» **DIRECTIONS**: Please go line by line and repeat the data below exactly, with no images.

[SUPPLIED DATA Boundary: Start]

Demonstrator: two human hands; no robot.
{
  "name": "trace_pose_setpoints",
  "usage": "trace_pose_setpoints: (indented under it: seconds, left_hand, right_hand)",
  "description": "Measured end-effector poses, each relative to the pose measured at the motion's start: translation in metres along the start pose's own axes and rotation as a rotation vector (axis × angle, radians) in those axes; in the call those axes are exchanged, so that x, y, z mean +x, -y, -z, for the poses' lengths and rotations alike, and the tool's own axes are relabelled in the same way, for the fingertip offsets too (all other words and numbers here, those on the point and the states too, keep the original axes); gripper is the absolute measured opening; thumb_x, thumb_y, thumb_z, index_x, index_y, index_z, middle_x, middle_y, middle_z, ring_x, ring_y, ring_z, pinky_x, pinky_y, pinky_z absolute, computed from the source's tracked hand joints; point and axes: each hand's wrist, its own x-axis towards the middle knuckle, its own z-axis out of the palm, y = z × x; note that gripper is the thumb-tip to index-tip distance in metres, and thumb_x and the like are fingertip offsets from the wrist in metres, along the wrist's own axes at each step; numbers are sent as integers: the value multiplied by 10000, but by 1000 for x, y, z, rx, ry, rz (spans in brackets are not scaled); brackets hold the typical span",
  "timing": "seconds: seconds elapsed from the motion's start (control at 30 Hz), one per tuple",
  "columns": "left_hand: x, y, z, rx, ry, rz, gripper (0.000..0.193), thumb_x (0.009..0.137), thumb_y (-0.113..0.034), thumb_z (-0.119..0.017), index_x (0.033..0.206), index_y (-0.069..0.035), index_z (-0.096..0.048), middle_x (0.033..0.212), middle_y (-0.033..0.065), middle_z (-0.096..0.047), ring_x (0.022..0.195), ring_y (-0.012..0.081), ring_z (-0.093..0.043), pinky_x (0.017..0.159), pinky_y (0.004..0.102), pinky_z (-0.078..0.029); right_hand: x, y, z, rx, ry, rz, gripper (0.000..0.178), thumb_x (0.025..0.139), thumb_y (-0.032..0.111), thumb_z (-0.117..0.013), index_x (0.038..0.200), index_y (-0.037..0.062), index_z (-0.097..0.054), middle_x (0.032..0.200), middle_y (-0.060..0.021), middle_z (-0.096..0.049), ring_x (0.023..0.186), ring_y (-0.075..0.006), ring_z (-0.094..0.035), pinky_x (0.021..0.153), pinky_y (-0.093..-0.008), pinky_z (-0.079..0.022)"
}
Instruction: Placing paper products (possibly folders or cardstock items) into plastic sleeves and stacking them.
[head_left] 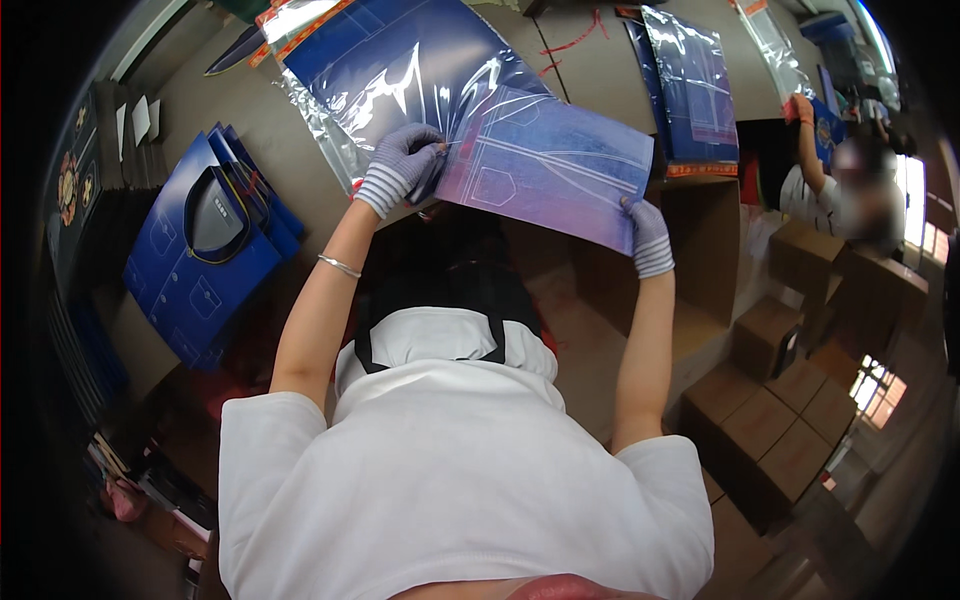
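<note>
A stiff purple-blue printed sheet (pixel 560 165) with pale line drawings is held tilted over the table's near edge. My left hand (pixel 402 165), in a grey-and-white striped glove, has its fingers closed at the sheet's left edge. My right hand (pixel 649 237), gloved the same way, pinches the sheet's lower right corner, with the thumb on its face. Behind the sheet, a large dark-blue printed piece in shiny clear plastic (pixel 410 70) lies on the table, partly covered by the sheet and my left hand.
Blue paper bags with dark handles (pixel 185 265) stand at the left, beside dark stacked pieces (pixel 110 170). Another plastic-wrapped blue pack (pixel 690 90) lies at the far right. An open cardboard box (pixel 715 240) sits below it. More cartons (pixel 765 430) and a co-worker (pixel 815 185) are at right.
</note>
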Motion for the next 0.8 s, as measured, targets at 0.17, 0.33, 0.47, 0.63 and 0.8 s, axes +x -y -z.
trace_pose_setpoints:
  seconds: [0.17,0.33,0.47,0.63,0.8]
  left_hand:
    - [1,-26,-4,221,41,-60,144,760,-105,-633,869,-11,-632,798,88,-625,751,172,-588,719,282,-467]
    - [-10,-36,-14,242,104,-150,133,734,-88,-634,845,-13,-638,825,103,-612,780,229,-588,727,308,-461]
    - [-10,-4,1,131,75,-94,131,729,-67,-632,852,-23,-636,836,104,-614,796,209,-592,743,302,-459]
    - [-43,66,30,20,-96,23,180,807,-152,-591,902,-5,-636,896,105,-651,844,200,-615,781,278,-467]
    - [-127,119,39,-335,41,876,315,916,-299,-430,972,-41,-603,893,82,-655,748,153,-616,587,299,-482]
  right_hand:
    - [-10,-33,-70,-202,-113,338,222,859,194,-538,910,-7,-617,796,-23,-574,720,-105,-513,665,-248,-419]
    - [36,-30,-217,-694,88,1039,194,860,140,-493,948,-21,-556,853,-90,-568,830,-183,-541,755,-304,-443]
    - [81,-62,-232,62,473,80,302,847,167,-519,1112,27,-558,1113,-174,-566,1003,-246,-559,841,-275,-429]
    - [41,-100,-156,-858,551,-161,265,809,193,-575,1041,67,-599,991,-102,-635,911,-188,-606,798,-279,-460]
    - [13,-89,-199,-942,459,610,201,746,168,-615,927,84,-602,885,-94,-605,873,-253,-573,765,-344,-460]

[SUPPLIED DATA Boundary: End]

» **WRITTEN RESPONSE**:
Demonstrator: two human hands; no robot.
{
  "name": "trace_pose_setpoints",
  "usage": "trace_pose_setpoints: (indented under it: seconds, left_hand, right_hand)",
  "description": "Measured end-effector poses, each relative to the pose measured at the motion's start: translation in metres along the start pose's own axes and rotation as a rotation vector (axis × angle, radians) in those axes; in the call those axes are exchanged, so that x, y, z mean +x, -y, -z, for the poses' lengths and rotations alike, and the tool's own axes are relabelled in the same way, for the fingertip offsets too (all other words and numbers here, those on the point and the states too, keep the original axes); gripper is the absolute measured opening; thumb_x, thumb_y, thumb_z, index_x, index_y, index_z, middle_x, middle_y, middle_z, ring_x, ring_y, ring_z, pinky_x, pinky_y, pinky_z absolute, computed from the source's tracked hand joints; point and axes: each hand's wrist, its own x-axis towards the middle knuckle, its own z-axis out of the palm, y = z × x; note that gripper is the thumb-tip to index-tip distance in metres, and thumb_x and the like are fingertip offsets from the wrist in metres, along the wrist's own axes at each step; numbers are sent as integers: the value multiplied by 10000, but by 1000 for x, y, z, rx, ry, rz (spans in brackets are not scaled); brackets hold the typical span",
  "timing": "seconds: seconds elapsed from the motion's start (control at 30 Hz), one per tuple",
  "columns": "left_hand: x, y, z, rx, ry, rz, gripper (0.000..0.193), thumb_x (0.009..0.137), thumb_y (-0.113..0.034), thumb_z (-0.119..0.017), index_x (0.033..0.206), index_y (-0.069..0.035), index_z (-0.096..0.048), middle_x (0.033..0.212), middle_y (-0.033..0.065), middle_z (-0.096..0.047), ring_x (0.022..0.195), ring_y (-0.012..0.081), ring_z (-0.093..0.043), pinky_x (0.017..0.159), pinky_y (0.004..0.102), pinky_z (-0.078..0.029); right_hand: x, y, z, rx, ry, rz, gripper (0.000..0.178), thumb_x (0.025..0.139), thumb_y (-0.032..0.111), thumb_z (-0.117..0.013), index_x (0.038..0.200), index_y (-0.037..0.062), index_z (-0.097..0.054), middle_x (0.032..0.200), middle_y (-0.060..0.021), middle_z (-0.096..0.049), ring_x (0.023..0.186), ring_y (-0.075..0.006), ring_z (-0.094..0.035), pinky_x (0.021..0.153), pinky_y (-0.093..-0.008), pinky_z (-0.079..0.022)"
}
Instruction: Placing paper products (possibly folders or cardstock items) into plastic sleeves and stacking them.
[head_left] 
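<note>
A stiff purple-blue printed sheet (pixel 560 165) with pale line drawings is held tilted over the table's near edge. My left hand (pixel 402 165), in a grey-and-white striped glove, has its fingers closed at the sheet's left edge. My right hand (pixel 649 237), gloved the same way, pinches the sheet's lower right corner, with the thumb on its face. Behind the sheet, a large dark-blue printed piece in shiny clear plastic (pixel 410 70) lies on the table, partly covered by the sheet and my left hand.
Blue paper bags with dark handles (pixel 185 265) stand at the left, beside dark stacked pieces (pixel 110 170). Another plastic-wrapped blue pack (pixel 690 90) lies at the far right. An open cardboard box (pixel 715 240) sits below it. More cartons (pixel 765 430) and a co-worker (pixel 815 185) are at right.
</note>
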Motion for the next 0.8 s, as measured, targets at 0.17, 0.33, 0.47, 0.63 and 0.8 s, axes +x -y -z.
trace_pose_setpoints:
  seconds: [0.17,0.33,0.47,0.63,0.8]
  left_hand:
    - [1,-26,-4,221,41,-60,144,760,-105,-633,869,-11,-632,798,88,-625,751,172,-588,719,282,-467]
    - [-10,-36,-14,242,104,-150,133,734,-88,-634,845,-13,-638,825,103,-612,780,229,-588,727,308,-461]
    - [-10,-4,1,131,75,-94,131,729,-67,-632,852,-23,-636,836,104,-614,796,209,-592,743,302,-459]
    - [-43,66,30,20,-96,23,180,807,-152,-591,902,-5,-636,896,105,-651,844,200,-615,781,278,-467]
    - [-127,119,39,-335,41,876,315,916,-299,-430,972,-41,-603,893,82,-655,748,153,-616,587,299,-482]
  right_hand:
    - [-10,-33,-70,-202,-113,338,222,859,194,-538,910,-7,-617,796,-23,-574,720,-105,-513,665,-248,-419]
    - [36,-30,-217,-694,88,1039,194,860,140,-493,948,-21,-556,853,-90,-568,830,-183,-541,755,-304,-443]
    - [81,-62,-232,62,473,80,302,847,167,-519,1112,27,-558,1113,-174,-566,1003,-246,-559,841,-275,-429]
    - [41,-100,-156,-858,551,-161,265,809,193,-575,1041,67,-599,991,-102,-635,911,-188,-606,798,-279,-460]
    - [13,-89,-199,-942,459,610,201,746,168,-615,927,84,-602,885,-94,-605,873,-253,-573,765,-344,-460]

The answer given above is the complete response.